_THE PROBLEM_
Show each line from the records below in which the word "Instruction" occurs.

Extracted records:

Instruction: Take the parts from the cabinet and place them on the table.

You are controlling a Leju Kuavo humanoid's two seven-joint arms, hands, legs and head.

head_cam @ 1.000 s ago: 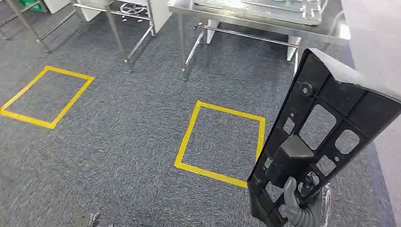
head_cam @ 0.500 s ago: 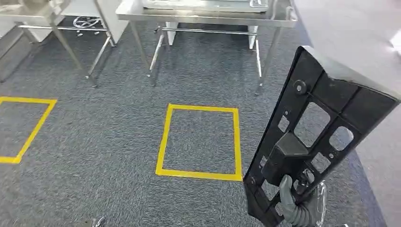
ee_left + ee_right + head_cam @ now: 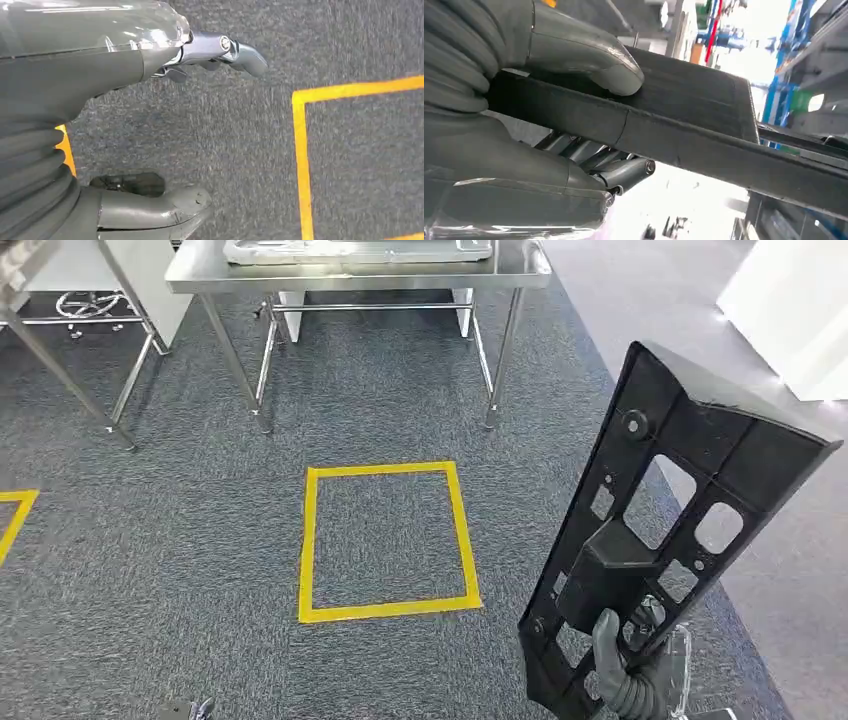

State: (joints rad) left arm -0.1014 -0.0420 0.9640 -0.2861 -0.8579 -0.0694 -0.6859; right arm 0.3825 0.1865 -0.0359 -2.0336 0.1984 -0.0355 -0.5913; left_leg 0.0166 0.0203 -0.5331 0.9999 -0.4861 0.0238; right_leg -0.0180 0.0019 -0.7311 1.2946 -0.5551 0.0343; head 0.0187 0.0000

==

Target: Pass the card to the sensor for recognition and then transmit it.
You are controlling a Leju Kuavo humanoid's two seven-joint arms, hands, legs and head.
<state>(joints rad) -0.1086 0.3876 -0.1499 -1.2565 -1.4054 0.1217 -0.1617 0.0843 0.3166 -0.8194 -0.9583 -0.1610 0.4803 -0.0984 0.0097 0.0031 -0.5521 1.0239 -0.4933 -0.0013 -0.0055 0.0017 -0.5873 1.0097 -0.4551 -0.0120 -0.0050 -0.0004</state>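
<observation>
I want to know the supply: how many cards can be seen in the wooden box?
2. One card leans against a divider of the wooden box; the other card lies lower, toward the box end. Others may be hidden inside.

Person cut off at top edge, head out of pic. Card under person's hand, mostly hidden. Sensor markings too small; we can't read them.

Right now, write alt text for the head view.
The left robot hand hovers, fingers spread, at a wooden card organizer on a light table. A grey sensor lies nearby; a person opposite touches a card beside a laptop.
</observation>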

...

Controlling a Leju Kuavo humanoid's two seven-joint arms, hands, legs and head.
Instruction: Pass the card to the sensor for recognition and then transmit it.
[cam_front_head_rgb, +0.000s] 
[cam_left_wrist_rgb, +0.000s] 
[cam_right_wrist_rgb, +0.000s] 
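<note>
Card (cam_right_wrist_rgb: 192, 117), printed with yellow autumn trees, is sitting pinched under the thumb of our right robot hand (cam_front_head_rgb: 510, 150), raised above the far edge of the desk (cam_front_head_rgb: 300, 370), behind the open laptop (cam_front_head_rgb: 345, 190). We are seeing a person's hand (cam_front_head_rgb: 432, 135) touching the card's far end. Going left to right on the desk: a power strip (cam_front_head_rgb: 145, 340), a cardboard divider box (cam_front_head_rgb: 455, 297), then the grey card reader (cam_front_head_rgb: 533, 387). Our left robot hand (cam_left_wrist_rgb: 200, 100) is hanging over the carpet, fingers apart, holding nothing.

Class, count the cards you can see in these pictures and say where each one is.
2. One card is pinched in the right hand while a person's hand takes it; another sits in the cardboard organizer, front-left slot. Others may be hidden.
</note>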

_YOUR SOLUTION_
Instruction: Take the parts from the cabinet and place them on the table.
Instruction: Pass the card to the sensor for recognition and then transmit it.

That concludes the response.